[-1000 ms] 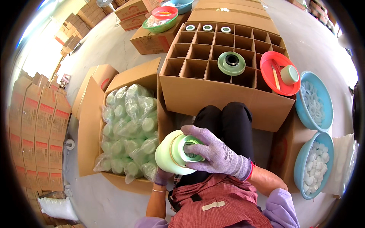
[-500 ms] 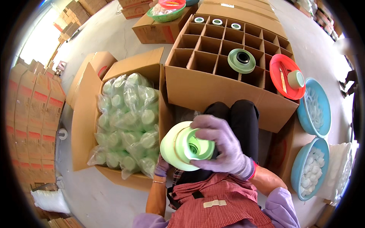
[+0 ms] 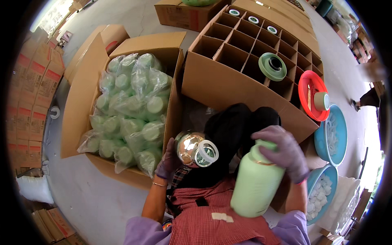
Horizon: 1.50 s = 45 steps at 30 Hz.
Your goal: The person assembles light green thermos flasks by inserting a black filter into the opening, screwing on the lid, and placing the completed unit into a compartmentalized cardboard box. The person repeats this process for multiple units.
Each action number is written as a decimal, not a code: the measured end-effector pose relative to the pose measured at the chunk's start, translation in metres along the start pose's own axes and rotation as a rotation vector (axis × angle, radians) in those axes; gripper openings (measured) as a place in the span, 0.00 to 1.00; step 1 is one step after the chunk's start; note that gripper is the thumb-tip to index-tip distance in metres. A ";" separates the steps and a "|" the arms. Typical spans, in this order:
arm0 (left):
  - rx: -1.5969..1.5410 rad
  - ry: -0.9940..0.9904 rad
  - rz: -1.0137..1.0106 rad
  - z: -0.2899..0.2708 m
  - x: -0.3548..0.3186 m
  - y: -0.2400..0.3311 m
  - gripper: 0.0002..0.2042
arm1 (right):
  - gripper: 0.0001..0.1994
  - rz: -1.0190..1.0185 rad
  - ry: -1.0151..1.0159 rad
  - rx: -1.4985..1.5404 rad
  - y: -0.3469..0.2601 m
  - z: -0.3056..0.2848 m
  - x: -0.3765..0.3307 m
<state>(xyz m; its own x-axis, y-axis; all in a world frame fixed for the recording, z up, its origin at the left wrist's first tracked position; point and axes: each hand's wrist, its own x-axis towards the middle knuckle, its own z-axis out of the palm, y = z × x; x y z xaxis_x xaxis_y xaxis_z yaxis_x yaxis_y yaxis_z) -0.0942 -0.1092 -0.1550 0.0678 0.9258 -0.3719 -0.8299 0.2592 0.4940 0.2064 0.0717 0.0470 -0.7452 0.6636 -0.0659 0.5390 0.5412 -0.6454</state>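
Note:
My gloved left hand (image 3: 167,164) is closed round the side of a shiny silver flask liner (image 3: 189,148), whose mouth carries a white ring (image 3: 209,152). In my right hand (image 3: 287,153), also gloved, the neck of a pale green thermos body (image 3: 256,183) is gripped from above. That body tilts over my apron, apart from the liner. Left of my knees, an open carton (image 3: 174,110) holds several green thermos bodies (image 3: 134,104) wrapped in clear plastic. The inside of the green body is out of sight.
A carton with cardboard dividers (image 3: 220,87) stands ahead, bearing a green ring-shaped part (image 3: 272,66) and a red tray (image 3: 304,96) with a small green cup (image 3: 321,101). Blue basins of white rings (image 3: 344,136) and white pieces (image 3: 309,217) sit at the right.
The green body has moved to the right, away from my left hand, and the silver liner now shows in that hand. My right hand has moved right with the body. The view has shifted slightly.

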 end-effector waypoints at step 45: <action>0.473 -0.012 0.291 0.030 -0.014 0.007 0.33 | 0.19 0.194 -0.268 0.362 -0.015 0.006 0.001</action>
<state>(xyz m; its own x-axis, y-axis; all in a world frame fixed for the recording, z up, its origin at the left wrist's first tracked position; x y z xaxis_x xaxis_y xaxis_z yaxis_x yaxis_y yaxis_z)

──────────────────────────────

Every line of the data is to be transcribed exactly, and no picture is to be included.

[-1000 ms] 
[-500 ms] 
[+0 ms] 
Horizon: 1.50 s = 45 steps at 30 Hz.
Your goal: The person assembles light green thermos flasks by inserting a black filter into the opening, screwing on the lid, and placing the completed unit into a compartmentalized cardboard box. The person repeats this process for multiple units.
Each action number is written as a decimal, not a code: the measured end-effector pose relative to the pose measured at the chunk's start, translation in metres along the start pose's own axes and rotation as a rotation vector (axis × angle, radians) in those axes; gripper openings (measured) as a place in the span, 0.00 to 1.00; step 1 is one step after the chunk's start; note that gripper is the thumb-tip to index-tip distance in metres. A ";" separates the steps and a "|" the arms. Typical spans, in this order:
arm0 (left):
  - rx: -1.5969..1.5410 rad
  - ry: -0.9940..0.9904 rad
  - rz: -1.0137..1.0106 rad
  - z: -0.2899..0.2708 m
  - x: -0.3548..0.3186 m
  - y: -0.2400..0.3311 m
  - gripper: 0.0002..0.2042
arm1 (right):
  - gripper: 0.0001..0.1994
  - rz: -1.0190..1.0185 rad
  - ry: -1.0151..1.0159 rad
  - rx: -1.4985..1.5404 rad
  - y: -0.3469..0.2601 m
  - z: -0.3056..0.2848 m
  - x: -0.3765..0.3307 m
<state>(xyz m; its own x-axis, y-axis; all in a world frame fixed for the recording, z up, its origin at the left wrist's first tracked position; point and axes: each hand's wrist, its own x-axis towards the middle knuckle, its own z-axis out of the palm, y = z × x; x y z xaxis_x xaxis_y xaxis_z yaxis_x yaxis_y yaxis_z) -0.0942 -0.1092 -0.1550 0.0678 0.9258 -0.3719 -0.8299 0.2592 0.4940 0.2064 0.0717 0.0470 -0.7452 0.6636 -0.0659 0.5390 0.5412 -0.6454</state>
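Note:
My gloved left hand (image 3: 167,164) is closed round the side of a shiny silver flask liner (image 3: 189,148), whose mouth carries a white ring (image 3: 209,152). In my right hand (image 3: 287,153), also gloved, the neck of a pale green thermos body (image 3: 256,183) is gripped from above. That body tilts over my apron, apart from the liner. Left of my knees, an open carton (image 3: 174,110) holds several green thermos bodies (image 3: 134,104) wrapped in clear plastic. The inside of the green body is out of sight.
A carton with cardboard dividers (image 3: 220,87) stands ahead, bearing a green ring-shaped part (image 3: 272,66) and a red tray (image 3: 304,96) with a small green cup (image 3: 321,101). Blue basins of white rings (image 3: 344,136) and white pieces (image 3: 309,217) sit at the right.
The green body has moved to the right, away from my left hand, and the silver liner now shows in that hand. My right hand has moved right with the body. The view has shifted slightly.
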
 end-effector waypoints at step 45: <action>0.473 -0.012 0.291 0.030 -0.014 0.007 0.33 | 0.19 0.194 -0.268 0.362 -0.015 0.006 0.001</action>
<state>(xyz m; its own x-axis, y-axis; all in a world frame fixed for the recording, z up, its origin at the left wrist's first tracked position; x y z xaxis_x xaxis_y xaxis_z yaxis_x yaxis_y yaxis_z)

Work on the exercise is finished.